EXERCISE -> In the data below, find every line with the word "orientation" and copy it.

====== EXERCISE DATA ======

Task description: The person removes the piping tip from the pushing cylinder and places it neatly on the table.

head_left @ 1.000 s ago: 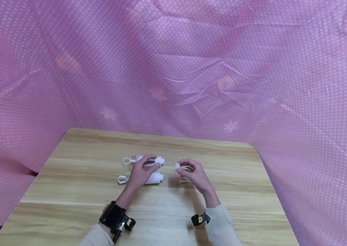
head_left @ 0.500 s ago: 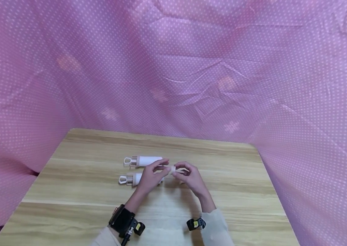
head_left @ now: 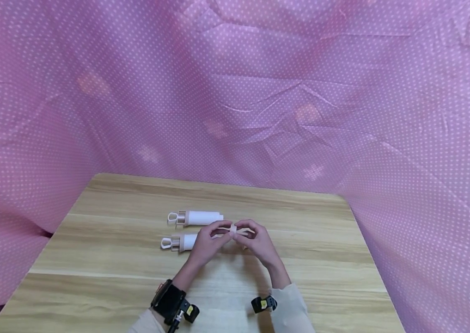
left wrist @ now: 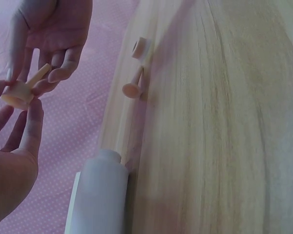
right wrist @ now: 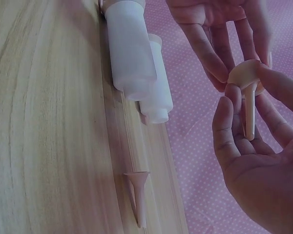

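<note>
Between the two hands, above the table, is a small pale round cap-like piece [head_left: 233,229] with thin stems. My left hand [head_left: 206,245] pinches its rim from the left. From the stem side, my right hand [head_left: 263,240] holds the same piece [right wrist: 245,74] with thumb and fingertips; one stem points back toward that palm. Two white bottles lie on their sides, the far one [head_left: 203,218] behind my left hand, the near one [head_left: 190,242] partly hidden by it. On the tabletop below the hands lies a peach funnel-shaped piece [right wrist: 139,192], mostly hidden in the head view.
The wooden table [head_left: 322,259] has a pink dotted cloth [head_left: 235,92] hanging around its back and sides. A small ring-ended piece [left wrist: 140,48] shows beside the funnel shape in the left wrist view. White loop handles [head_left: 166,243] stick out at the bottles' left ends.
My left hand has moved right, from over the bottles to the cap-like piece, and now pinches it. My right hand has carried that piece slightly left to meet it.
</note>
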### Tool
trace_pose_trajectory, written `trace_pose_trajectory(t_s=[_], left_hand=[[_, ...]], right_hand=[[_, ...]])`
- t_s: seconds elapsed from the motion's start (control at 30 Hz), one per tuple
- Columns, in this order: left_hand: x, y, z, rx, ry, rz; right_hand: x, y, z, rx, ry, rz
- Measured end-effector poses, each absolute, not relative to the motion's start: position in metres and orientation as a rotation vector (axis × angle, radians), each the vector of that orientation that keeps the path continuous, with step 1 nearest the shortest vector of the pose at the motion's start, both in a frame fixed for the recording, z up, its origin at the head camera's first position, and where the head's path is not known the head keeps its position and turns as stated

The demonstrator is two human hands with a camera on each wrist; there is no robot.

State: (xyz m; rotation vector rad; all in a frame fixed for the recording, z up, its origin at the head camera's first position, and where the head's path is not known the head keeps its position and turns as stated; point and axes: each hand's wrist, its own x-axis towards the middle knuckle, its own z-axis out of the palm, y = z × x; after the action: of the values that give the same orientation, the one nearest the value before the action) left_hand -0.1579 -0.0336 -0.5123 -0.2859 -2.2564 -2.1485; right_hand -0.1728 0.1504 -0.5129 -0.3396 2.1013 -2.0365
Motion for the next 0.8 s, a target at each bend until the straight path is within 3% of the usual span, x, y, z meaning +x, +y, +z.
trace_pose_trajectory(t_s=[0.8], left_hand=[[-0.16, -0.037, -0.523, -0.319, -2.232, -2.126]], right_hand=[[-0.17, 0.163, -0.524, -0.327, 1.989, -2.019]])
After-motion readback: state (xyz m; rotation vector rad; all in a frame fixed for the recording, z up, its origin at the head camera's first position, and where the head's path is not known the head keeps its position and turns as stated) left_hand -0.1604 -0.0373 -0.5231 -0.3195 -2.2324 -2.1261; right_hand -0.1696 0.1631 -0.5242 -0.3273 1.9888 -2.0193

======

EXPECTED ANSWER ->
- Measured end-effector poses, each absolute, not relative to the motion's start: position in metres and orientation as a rotation vector (axis × angle, radians), each the vector of that orientation that keeps the path continuous, with step 1 nearest the shortest vector of the pose at the motion's start, both in a frame fixed for the recording, z up, its origin at the head camera's first position, and where the head's path is not known the head keeps its position and turns as stated
State: (xyz m; rotation vector rad; all in a frame fixed for the recording, z up, its origin at the head camera's first position, and where the head's path is not known the head keeps its position and turns as stated; point and axes: each hand's wrist, its own x-axis towards the middle knuckle, its own z-axis out of the palm, y = z × x; after the action: of the values that give the same orientation, the one nearest the value before the action) left_hand -0.1579 -0.0336 -0.5123 -0.2859 -2.2564 -2.1485; right_hand -0.1728 0.1504 -0.5129 -0.3396 2.1013 -2.0365

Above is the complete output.